Dernier entraînement, sur la plage de Punta Sabbioni, cet après-midi. Nous formons ensuite une ligne face aux quatre entraineurs dont trois ceintures noires de karaté. Le silence obtenu, ceux-ci se tournent pour un “salut à la mer”, rituel qui entretient peut-être un rapport solennel avec l’art martial mais aucun avec la boxe et nous donne un air de secte. Puis chacun se disperse, se douche, s’habille enfin en civil pour réapparaître un peu plus tard au restaurant du camping, vaste salle de cent tables, dont une partie est ce soir réservée pour le club. La nourriture étant ce qu’elle est, je m’intéresse à la boisson et commande des canettes d’un litre. La soirée bat son plein lorsque le téléphone sonne. Une des boxeuses m’annonce qu’Aplo a été arrêté par la police et donne les noms d’autres gamins afin que j’avertisse leurs mères.

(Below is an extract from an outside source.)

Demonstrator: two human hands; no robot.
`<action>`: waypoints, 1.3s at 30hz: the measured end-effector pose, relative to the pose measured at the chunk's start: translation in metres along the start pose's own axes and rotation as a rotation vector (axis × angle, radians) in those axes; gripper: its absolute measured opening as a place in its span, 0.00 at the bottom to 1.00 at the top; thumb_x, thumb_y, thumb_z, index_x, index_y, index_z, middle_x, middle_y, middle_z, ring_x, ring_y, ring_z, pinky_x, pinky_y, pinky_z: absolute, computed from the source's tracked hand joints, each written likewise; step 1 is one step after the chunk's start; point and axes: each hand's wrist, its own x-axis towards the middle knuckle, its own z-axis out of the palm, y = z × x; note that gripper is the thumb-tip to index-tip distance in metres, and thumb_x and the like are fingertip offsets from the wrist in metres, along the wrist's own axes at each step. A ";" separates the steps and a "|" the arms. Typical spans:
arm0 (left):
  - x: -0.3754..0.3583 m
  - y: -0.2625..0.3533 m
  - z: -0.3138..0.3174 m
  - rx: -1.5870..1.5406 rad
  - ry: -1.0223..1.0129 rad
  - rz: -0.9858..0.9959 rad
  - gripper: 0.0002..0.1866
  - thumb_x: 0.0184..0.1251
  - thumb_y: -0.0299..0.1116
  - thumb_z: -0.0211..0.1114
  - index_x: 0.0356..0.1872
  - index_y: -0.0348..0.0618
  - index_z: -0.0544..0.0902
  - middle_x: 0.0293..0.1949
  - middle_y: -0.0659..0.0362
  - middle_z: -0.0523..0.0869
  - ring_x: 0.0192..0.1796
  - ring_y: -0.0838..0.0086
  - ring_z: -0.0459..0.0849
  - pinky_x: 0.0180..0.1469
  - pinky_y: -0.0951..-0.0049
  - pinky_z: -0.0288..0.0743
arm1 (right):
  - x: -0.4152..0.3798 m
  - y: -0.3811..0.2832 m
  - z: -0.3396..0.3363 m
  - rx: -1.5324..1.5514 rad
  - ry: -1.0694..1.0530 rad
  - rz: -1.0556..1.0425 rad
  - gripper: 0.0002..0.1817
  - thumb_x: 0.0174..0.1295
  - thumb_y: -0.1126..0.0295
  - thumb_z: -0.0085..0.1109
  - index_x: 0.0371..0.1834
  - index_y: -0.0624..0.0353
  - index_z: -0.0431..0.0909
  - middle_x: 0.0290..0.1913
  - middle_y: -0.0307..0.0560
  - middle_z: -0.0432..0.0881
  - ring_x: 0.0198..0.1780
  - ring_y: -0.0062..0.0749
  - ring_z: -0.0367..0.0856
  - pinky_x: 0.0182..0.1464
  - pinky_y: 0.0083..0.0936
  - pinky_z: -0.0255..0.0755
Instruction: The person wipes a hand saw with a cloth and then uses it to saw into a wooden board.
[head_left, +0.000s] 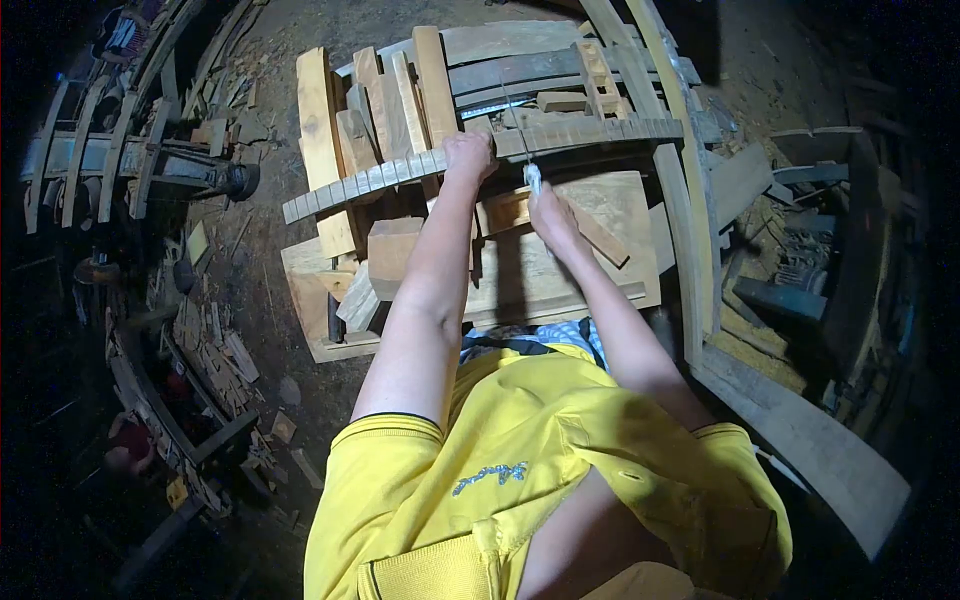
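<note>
A long, slightly bowed wooden strip [385, 177] with many cross lines along its face lies across the bench, over other boards. My left hand [470, 155] is closed over the strip near its middle. Just to the right, my right hand [553, 217] grips the pale handle of a handsaw [532, 178]. The saw's thin blade points away from me and crosses the strip. Below the strip, a short wooden stick [600, 237] lies slanted beside my right hand on a wide board [625, 205]. A wood block [394, 243] sits left of my left forearm.
Several upright planks [432, 85] stand behind the strip. A small wooden frame piece [598, 78] lies at the back right. Long beams [683, 220] run along the bench's right side. Wood scraps [240, 355] cover the floor at left, and a wide plank [810, 440] lies at lower right.
</note>
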 end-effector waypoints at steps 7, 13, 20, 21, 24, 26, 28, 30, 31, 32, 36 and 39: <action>0.001 0.003 -0.004 0.002 -0.100 -0.015 0.15 0.49 0.37 0.57 0.39 0.47 0.77 0.39 0.54 0.82 0.44 0.63 0.80 0.45 0.60 0.68 | 0.020 -0.011 -0.006 -0.005 0.013 0.021 0.18 0.60 0.63 0.38 0.45 0.66 0.65 0.36 0.73 0.74 0.43 0.65 0.72 0.45 0.51 0.64; -0.001 0.003 -0.005 0.037 -0.082 -0.015 0.14 0.50 0.37 0.56 0.40 0.47 0.77 0.38 0.54 0.82 0.44 0.63 0.80 0.44 0.60 0.69 | -0.017 0.003 0.003 -0.001 -0.076 0.081 0.19 0.59 0.63 0.40 0.50 0.62 0.64 0.41 0.67 0.75 0.46 0.60 0.73 0.48 0.48 0.65; 0.001 -0.002 0.012 0.054 -0.014 -0.006 0.11 0.54 0.34 0.53 0.38 0.48 0.76 0.37 0.55 0.82 0.43 0.64 0.80 0.43 0.60 0.68 | -0.019 0.015 0.002 0.052 -0.056 0.078 0.19 0.60 0.61 0.37 0.47 0.65 0.65 0.42 0.69 0.74 0.47 0.62 0.71 0.49 0.47 0.65; 0.003 -0.003 0.014 0.052 -0.025 -0.010 0.11 0.55 0.34 0.52 0.39 0.49 0.76 0.38 0.55 0.82 0.43 0.64 0.80 0.43 0.60 0.68 | -0.024 0.016 -0.002 0.027 -0.047 0.049 0.19 0.61 0.62 0.38 0.46 0.67 0.65 0.43 0.71 0.72 0.48 0.62 0.70 0.50 0.48 0.63; 0.007 -0.001 0.010 0.062 -0.032 -0.010 0.11 0.56 0.34 0.50 0.39 0.49 0.76 0.39 0.56 0.81 0.43 0.64 0.80 0.43 0.59 0.68 | -0.044 0.024 0.005 0.041 0.020 0.005 0.20 0.61 0.59 0.36 0.45 0.66 0.66 0.38 0.73 0.73 0.44 0.64 0.71 0.49 0.50 0.63; 0.005 -0.003 0.010 0.079 -0.049 -0.013 0.11 0.56 0.34 0.49 0.39 0.50 0.77 0.40 0.56 0.81 0.43 0.64 0.80 0.44 0.59 0.68 | -0.038 0.021 0.009 0.063 0.041 0.009 0.19 0.61 0.60 0.37 0.42 0.67 0.67 0.37 0.73 0.74 0.44 0.64 0.71 0.48 0.50 0.63; 0.003 -0.001 0.007 0.078 -0.022 -0.017 0.12 0.57 0.34 0.49 0.40 0.49 0.77 0.40 0.57 0.81 0.44 0.64 0.80 0.44 0.59 0.68 | -0.027 0.015 0.007 0.098 -0.021 -0.054 0.19 0.61 0.61 0.37 0.42 0.67 0.67 0.37 0.72 0.74 0.45 0.63 0.71 0.47 0.50 0.64; -0.005 0.005 -0.004 0.089 -0.037 -0.001 0.12 0.56 0.34 0.50 0.40 0.49 0.77 0.41 0.57 0.81 0.44 0.64 0.80 0.44 0.59 0.68 | -0.011 0.014 0.008 0.099 0.015 -0.026 0.19 0.60 0.61 0.36 0.41 0.67 0.67 0.37 0.72 0.74 0.44 0.63 0.72 0.46 0.50 0.64; -0.007 0.007 -0.010 0.096 -0.048 0.000 0.12 0.56 0.34 0.50 0.40 0.49 0.77 0.41 0.57 0.81 0.45 0.64 0.80 0.44 0.59 0.68 | -0.003 0.012 0.004 0.104 -0.009 0.000 0.18 0.60 0.61 0.36 0.41 0.66 0.67 0.37 0.71 0.74 0.44 0.63 0.72 0.46 0.50 0.64; -0.003 0.004 -0.003 0.097 -0.047 0.006 0.12 0.56 0.34 0.50 0.40 0.49 0.77 0.41 0.57 0.81 0.45 0.64 0.80 0.44 0.59 0.68 | 0.000 0.011 0.001 0.112 -0.034 0.024 0.18 0.60 0.60 0.36 0.41 0.65 0.68 0.37 0.71 0.74 0.43 0.63 0.72 0.46 0.51 0.64; 0.010 -0.005 0.014 0.042 0.007 -0.014 0.16 0.48 0.39 0.60 0.38 0.45 0.76 0.38 0.54 0.81 0.43 0.62 0.80 0.43 0.59 0.71 | -0.033 0.022 0.012 0.107 0.053 0.034 0.20 0.61 0.58 0.34 0.48 0.60 0.67 0.39 0.73 0.73 0.46 0.65 0.70 0.49 0.49 0.64; 0.005 -0.002 0.007 0.030 0.006 -0.008 0.17 0.46 0.40 0.61 0.38 0.44 0.76 0.38 0.53 0.81 0.43 0.62 0.80 0.43 0.60 0.71 | -0.033 0.026 0.017 0.096 0.045 0.036 0.22 0.63 0.58 0.30 0.51 0.62 0.65 0.42 0.74 0.72 0.48 0.67 0.68 0.51 0.50 0.62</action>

Nous sommes dans un bâtiment qui occupe une partie réservée du camping. Le directeur des installations me morigène en Italien. Je lui oppose que je ne comprends pas un traître mot de cette langue. Il hésite. Cherchant mon avantage, je propose l’espagnol. Il ne le parle pas. L’anglais? Il marmonne une phrase. Parfait. Je choisis donc l’anglais. Il débute une explication. Assis à l’écart, le visage fermé, Aplo. Les mains sur les hanches, l’organisateur du camp, un Suisse-allemand karatéka. Devant la porte, des agents de sécurité. Les gamins ont volé un véhicule électrique, une sorte de jeep de tôle décapotée. Repérés, ils se sont engagés dans une course-poursuite. Perdant toute maîtrise, ils ont enfoncé un bungalow. Enfin, ils se sont réfugiés dans une maisonnette que les gardiens ont cerné, et les voici. Il désigne Aplo.
- Et les autres?
- Leurs mères sont allés les chercher.
Rompus aux exercices dialectiques, je reprends le récit du directeur point par point, influencé par les trois Maigret que je viens de lire, me fais amener sur place à bord d’un des véhicules électriques, prend note des distances et photographie les dégâts. Au retour, même scène: le directeur, le karatéka, les agents, mais cette fois, dans les sièges disposées contre le mur, les autre enfants, et debout, bras croisés sur la poitrine, leurs mères. Le directeur s’excuse, me prend à part. Il me fait rentrer dans un bureau. Est-ce que je me rends compte de la gravité de la situation? Non… Mais j’évite le sourire et hoche gravement la tête. Il demande ce que je compte faire. Et précise: c’est d’éducation dont il est ici question. Propension toute général de notre époque sans valeurs, à confondre infraction à la loi et morale. Cependant, l’homme est sympathique. Et sur les faits, il a raison. J’admets ses griefs. Soulagé, il rouvre la porte, nous revenons dans la pièce commune. Le temps de communiquer les adresses en Suisse et de s’engager à faire intervenir les assurances respectives, chacun se sépare, les enfants sont envoyés au lit.
Or, je trouve, un peu plus tard, devant mon bungalow, en discussion avec les deux mères, le karatéka. Assis sur la terrasse, une bière à la main, je les observe. Puis intrigué, les rejoins. Féru de morale, ou de ce qu’il nomme ainsi, celui-ci tient un discours dont je vais bientôt faire les frais. Mon attitude, fait-il valoir, était agressive, donc incompréhensible. Il avait promis que le camp se déroulerait sans heurts, ce d’autant plus, dit-il, que le camping ne “voulait pas recevoir d’adolescents”. Ainsi, conclut-il, que j’aie mis en doute l’explication du directeur, relevé des preuves, lui paraît aberrant, pire, vexatoire. Enfin, dit-il, si vous ne payez pas, je paierai de ma poche!